WORK ITEM: Lines from the line with "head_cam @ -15" to the line with "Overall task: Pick" in the entries below, and only those, must be output exactly, with both ends included.

Dataset entries:
....
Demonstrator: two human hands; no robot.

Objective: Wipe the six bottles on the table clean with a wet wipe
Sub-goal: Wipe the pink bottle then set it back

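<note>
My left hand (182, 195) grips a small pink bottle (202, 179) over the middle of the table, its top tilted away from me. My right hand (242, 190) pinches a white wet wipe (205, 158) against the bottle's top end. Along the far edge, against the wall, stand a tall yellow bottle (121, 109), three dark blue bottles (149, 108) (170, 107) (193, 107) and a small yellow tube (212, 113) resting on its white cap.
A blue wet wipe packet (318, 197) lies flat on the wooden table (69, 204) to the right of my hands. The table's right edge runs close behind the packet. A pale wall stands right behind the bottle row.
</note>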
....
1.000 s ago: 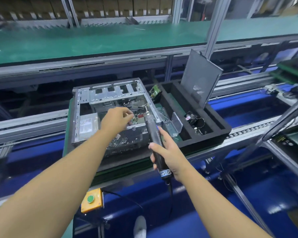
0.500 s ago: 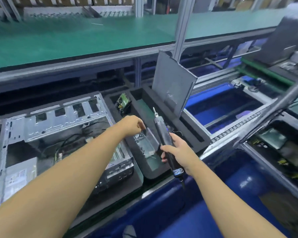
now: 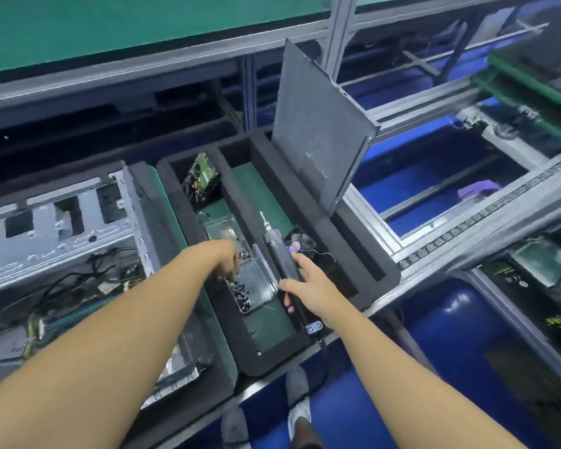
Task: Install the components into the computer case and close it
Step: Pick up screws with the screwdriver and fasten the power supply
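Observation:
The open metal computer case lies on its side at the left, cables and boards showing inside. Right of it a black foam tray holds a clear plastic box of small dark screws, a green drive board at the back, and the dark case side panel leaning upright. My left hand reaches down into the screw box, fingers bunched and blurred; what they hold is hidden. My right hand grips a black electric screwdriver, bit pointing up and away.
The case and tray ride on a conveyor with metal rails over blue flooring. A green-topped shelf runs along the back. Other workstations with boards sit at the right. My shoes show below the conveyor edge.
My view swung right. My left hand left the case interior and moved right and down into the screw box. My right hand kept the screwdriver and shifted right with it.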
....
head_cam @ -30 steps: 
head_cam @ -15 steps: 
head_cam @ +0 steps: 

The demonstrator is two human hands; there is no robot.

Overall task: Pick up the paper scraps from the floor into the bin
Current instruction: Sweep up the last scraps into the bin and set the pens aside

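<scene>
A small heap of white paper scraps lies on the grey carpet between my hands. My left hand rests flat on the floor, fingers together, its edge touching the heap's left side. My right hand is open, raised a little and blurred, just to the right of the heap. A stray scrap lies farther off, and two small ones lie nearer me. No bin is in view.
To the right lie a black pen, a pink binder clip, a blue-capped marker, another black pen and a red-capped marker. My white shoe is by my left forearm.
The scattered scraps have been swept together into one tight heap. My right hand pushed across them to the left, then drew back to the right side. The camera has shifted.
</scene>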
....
RESULT:
head_cam @ -15 steps: 
head_cam @ +0 steps: 

The demonstrator is two human hands; there is no robot.

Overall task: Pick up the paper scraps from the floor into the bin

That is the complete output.